Chaos Walking Review

Chaos Walking
The year 2557. Living on a distant planet known as New World, a community of male-only space settlers live with ‘the Noise’, a mysterious swirling cloud which displays each man’s innermost thoughts. When Viola (Daisy Ridley) crash-lands on the planet, Todd (Tom Holland) must protect her from dangerous forces beyond his control.

by John Nugent |
Updated on
Release Date:

01 Mar 2020

Original Title:

Chaos Walking

After a while, Chaos Walking became one of those films where the behind-the-scenes mythology threatened to overshadow anything in the actual film. Across a checkered production history, it’s had multiple directors and writers attached (including tantalisingly, at one point, Charlie Kaufman). There were reports of extensive reshoots after the initial cut was deemed, according to one source, as “unreleasable”. A pandemic got in the way too.

Chaos Walking
                                                                                                                                                                                                                                                                                                                                                                                                                   The film that finally arrives now, more than two years after its original release date, has none of the rich potential offered by the acclaimed series of books by Patrick Ness it’s based on; nor is it quite the laughably bad disaster that some pessimistic prognosticators implied. Instead it’s just a thoughtless trudge through some of the genre’s most recognisable clichés, the shadow of the film it should be — despite some admirable attempts by the cast at lifting the watered-down material.

Which is a shame, because the premise is rich with possibilities, and appealingly weird. A world where men’s unfiltered thoughts are constantly on display — think What Men Want, but with aliens — is an idea thick with implications and opportunities for a satirical look at society and gender roles (only amplified by the male-only environment it’s set in — like a futuristic, reverse take on Y: The Last Man). But it feels disorientating and incoherent. At a basic filmmaking level, ‘the Noise’ is just that: a cacophony of background characters’ thoughts projected into a CG bubble, making it oddly hard — especially in crowd scenes — to keep track of what’s going on, who’s actually talking and who’s just thinking it.

A thoughtless trudge through some of the genre’s most recognisable clichés.

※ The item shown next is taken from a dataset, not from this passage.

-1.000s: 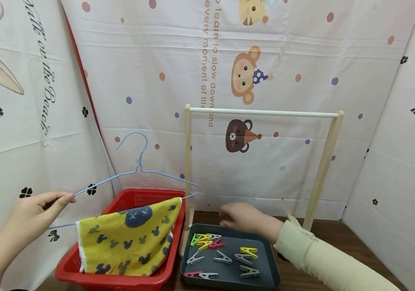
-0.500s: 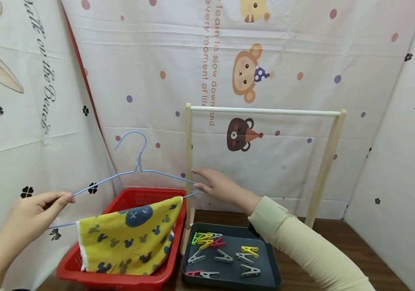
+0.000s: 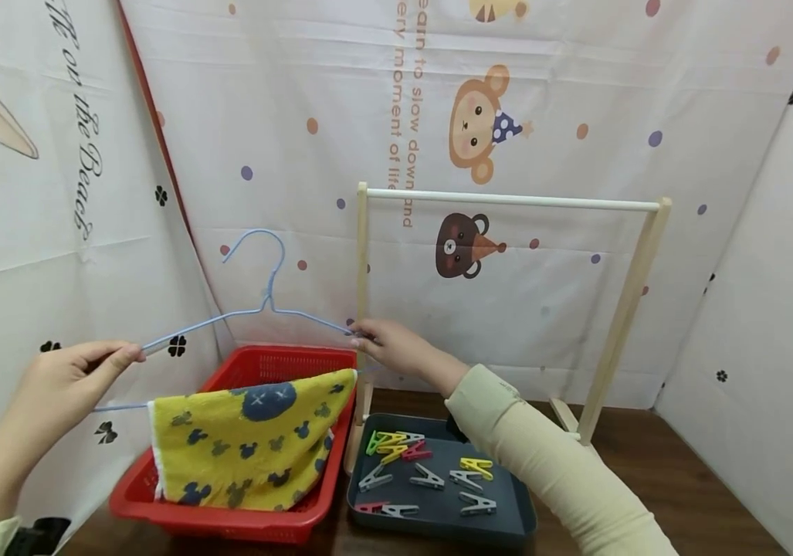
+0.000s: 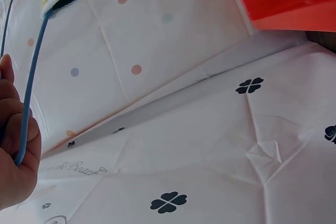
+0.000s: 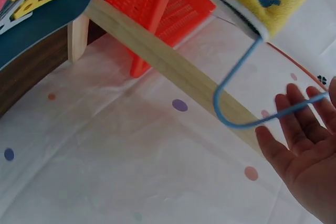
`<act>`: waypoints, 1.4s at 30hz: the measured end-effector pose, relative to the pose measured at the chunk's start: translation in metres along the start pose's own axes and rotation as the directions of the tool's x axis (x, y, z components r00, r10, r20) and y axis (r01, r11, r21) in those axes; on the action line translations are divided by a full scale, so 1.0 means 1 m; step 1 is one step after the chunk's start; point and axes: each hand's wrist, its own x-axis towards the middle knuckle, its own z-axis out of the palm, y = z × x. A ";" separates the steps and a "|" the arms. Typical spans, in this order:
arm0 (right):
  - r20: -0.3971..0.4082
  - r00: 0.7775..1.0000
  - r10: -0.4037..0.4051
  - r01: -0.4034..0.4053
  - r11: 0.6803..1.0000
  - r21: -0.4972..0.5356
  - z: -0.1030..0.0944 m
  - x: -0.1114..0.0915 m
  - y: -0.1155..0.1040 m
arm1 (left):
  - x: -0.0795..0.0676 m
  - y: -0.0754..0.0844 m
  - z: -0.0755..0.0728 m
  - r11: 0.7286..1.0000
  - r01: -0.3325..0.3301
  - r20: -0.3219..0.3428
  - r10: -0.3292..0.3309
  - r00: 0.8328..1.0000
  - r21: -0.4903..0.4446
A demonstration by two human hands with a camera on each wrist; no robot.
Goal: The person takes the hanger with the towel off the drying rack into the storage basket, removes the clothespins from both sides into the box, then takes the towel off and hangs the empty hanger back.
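Blue hanger (image 3: 269, 297) was held up at the left, hook at the top and opening leftward, neck slightly tilted. Left hand (image 3: 79, 378) had the hanger's left end, thumb and fingers pinched on the upper wire; left wrist view showed the fingers curled, lower wire running to them. Right hand (image 3: 399, 347) was at the hanger's right end, touching it; right wrist view showed fingers loosely spread and a bit bent, wire crossing their palm side, thumb right by it. How firm that contact was, couldn't tell.

Yellow cloth (image 3: 229, 448) with dark mouse-head prints and white edging was draped over the lower bar between the hands, sloping up to the right. It hung in front of the red basket (image 3: 264, 521); couldn't tell whether it touched the basket.

Dark tray (image 3: 445, 525) was just right of the basket, with clips (image 3: 427, 479) lying in it: green, yellow, gray and red bunched at far left, gray mid-tray, yellow and gray on the right, red and gray at near left. Wooden rack (image 3: 507, 199) with a white rail stood on the far side, left post near the basket. All of these stood on the brown surface (image 3: 674, 486). Printed white backdrop (image 3: 542, 309) was behind.
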 end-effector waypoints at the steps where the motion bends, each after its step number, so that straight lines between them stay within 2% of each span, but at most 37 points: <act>1: -0.013 1.000 -0.003 0.003 1.000 0.016 -0.001 0.002 0.000 | 0.002 0.001 0.000 1.000 -0.002 -0.009 0.002 1.000 0.004; 4: -0.041 0.999 -0.002 0.005 0.998 0.065 -0.005 0.006 0.001 | 0.008 0.003 -0.002 1.000 -0.001 -0.029 0.001 1.000 0.007; 9: -0.076 0.997 -0.015 0.023 0.993 0.115 -0.008 0.008 0.000 | 0.008 0.005 -0.006 0.999 0.031 -0.014 -0.031 0.999 -0.012; 12: -0.101 0.994 -0.034 0.052 0.982 0.181 -0.010 0.008 -0.001 | 0.009 0.004 -0.010 0.998 0.061 -0.003 -0.061 0.998 -0.021; 17: -0.146 0.989 -0.031 0.076 0.948 0.308 -0.016 0.005 -0.002 | 0.020 0.005 -0.013 0.993 0.086 0.077 -0.092 0.993 0.081; 20: -0.168 0.986 0.007 0.053 0.936 0.348 -0.022 0.002 -0.003 | 0.028 0.006 -0.013 0.986 0.059 0.137 -0.081 0.987 0.158; 22: -0.181 0.983 0.042 0.028 0.930 0.366 -0.027 -0.002 -0.005 | 0.033 0.007 -0.012 0.981 0.036 0.140 -0.063 0.988 0.189; 25: -0.202 0.973 0.109 -0.021 0.919 0.393 -0.034 -0.007 -0.009 | 0.036 0.011 -0.010 0.980 -0.015 0.051 0.005 0.999 0.199; 27: -0.212 0.965 0.156 -0.056 0.908 0.414 -0.039 -0.010 -0.012 | 0.035 0.018 -0.006 0.982 -0.031 -0.067 0.044 0.997 0.184; 29: -0.214 0.957 0.197 -0.087 0.896 0.436 -0.043 -0.012 -0.015 | 0.032 0.025 -0.001 0.985 -0.050 -0.190 0.082 0.978 0.167; 31: -0.209 0.951 0.228 -0.112 0.883 0.456 -0.045 -0.013 -0.019 | 0.028 0.035 0.007 0.985 -0.069 -0.297 0.114 0.948 0.158; 33: -0.207 0.949 0.240 -0.122 0.879 0.461 -0.046 -0.014 -0.023 | 0.022 0.042 0.015 0.978 -0.115 -0.371 0.173 0.912 0.173; 34: -0.207 0.947 0.245 -0.125 0.877 0.464 -0.046 -0.014 -0.026 | 0.019 0.045 0.019 0.972 -0.139 -0.377 0.202 0.904 0.187; 35: -0.209 0.946 0.248 -0.127 0.877 0.464 -0.046 -0.014 -0.028 | 0.016 0.048 0.023 0.969 -0.155 -0.367 0.219 0.904 0.195; 36: -0.210 0.945 0.250 -0.128 0.876 0.466 -0.045 -0.014 -0.030 | 0.012 0.051 0.027 0.968 -0.159 -0.346 0.220 0.912 0.194; 37: -0.211 0.943 0.256 -0.132 0.873 0.470 -0.045 -0.014 -0.032 | 0.009 0.054 0.030 0.975 -0.145 -0.298 0.191 0.936 0.168; 39: -0.206 0.940 0.272 -0.144 0.864 0.483 -0.042 -0.014 -0.035 | 0.004 0.058 0.036 0.998 -0.048 -0.130 0.054 0.990 0.052; 40: -0.201 0.938 0.282 -0.150 0.854 0.499 -0.041 -0.014 -0.037 | 0.002 0.060 0.039 0.999 0.045 -0.017 -0.045 0.999 -0.018; 41: -0.195 0.937 0.291 -0.156 0.844 0.513 -0.039 -0.014 -0.038 | 0.001 0.062 0.043 0.984 0.159 0.097 -0.151 0.984 -0.077; 42: -0.189 0.936 0.298 -0.159 0.834 0.528 -0.038 -0.013 -0.039 | 0.000 0.063 0.047 0.949 0.285 0.207 -0.254 0.945 -0.135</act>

It’s treated as a blunt way to get to character motivations, too, rather than an ingenious and creative study of the male psyche. In Tom Holland’s boyish lead character Todd, it plays out like an adolescent version of Dug from Up, his Noise often blurting out one-word descriptions of what he can see or what he’s feeling (“Girl!”, “Pretty!”). An accurate insight into a teenage boy’s mind, certainly, but not the most elegant storytelling device.

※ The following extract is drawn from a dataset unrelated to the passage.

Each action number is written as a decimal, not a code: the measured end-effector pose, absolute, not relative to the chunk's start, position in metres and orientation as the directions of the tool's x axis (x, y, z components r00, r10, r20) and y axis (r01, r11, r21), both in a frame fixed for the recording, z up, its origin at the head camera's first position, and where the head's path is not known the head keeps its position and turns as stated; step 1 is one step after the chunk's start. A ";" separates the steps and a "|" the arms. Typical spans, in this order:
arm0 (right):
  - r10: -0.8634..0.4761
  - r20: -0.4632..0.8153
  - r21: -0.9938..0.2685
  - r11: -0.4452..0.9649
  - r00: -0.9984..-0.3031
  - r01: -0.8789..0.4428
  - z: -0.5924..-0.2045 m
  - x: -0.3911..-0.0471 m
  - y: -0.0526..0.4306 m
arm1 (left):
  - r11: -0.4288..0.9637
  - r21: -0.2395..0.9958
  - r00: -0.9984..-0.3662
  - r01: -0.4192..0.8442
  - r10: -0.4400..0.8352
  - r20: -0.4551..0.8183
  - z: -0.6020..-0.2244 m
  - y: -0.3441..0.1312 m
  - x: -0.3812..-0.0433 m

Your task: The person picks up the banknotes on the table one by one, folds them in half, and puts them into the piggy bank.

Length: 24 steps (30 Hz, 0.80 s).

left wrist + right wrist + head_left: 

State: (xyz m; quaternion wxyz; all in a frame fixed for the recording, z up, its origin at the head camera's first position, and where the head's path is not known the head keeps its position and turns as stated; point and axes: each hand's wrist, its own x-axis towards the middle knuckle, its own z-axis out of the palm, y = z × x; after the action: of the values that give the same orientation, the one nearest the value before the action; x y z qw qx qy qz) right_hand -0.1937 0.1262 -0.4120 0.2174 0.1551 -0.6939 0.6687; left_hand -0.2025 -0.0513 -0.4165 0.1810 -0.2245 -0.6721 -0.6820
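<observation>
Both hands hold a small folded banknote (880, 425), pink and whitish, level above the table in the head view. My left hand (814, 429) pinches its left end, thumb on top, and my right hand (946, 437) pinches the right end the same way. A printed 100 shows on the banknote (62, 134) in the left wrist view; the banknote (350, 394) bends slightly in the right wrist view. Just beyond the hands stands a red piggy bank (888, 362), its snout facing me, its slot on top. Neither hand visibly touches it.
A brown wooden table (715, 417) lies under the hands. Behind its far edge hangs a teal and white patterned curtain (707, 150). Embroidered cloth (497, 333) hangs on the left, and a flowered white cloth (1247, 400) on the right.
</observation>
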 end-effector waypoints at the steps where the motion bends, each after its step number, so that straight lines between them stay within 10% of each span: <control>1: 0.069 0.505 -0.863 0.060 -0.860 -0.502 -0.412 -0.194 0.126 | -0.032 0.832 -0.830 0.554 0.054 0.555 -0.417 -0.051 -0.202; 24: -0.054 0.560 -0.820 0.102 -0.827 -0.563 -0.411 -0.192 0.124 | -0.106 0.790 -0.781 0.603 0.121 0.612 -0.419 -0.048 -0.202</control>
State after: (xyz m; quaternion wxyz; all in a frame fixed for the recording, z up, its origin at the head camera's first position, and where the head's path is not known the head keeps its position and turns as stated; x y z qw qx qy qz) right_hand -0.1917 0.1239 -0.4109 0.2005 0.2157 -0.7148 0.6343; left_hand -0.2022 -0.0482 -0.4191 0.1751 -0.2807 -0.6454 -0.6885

Sadly, the Noise is the film’s most interesting asset. Everything else about it feels like a cynical attempt to ride an already outdated Young Adult wave started nearly a decade ago by The Hunger Games, and repeatedly repackaged by Hollywood. The humourless tone, muted cinematography, generic CG threats, cheesy dialogue, unsurprising twists and depressing futurism are all staples of a genre that has arguably long run out of ideas.

At least the cast give it a good go — particularly Holland and Daisy Ridley, who both know how to hold a blockbuster stage with strength and humanity; and Mads Mikkelsen, who is seemingly incapable of giving a bad performance. His brooding, mysterious mayor is made ever more compelling by furtive looks and cunning smiles, Mikkelsen going above and beyond what the material gives him; we can only speculate sadly on what happened to that material during the adaptation process.

A disappointment. A premise with much promise has been turned into a bland retread through YA’s most familiar faults — despite some bold efforts from Holland, Ridley and Mikkelsen.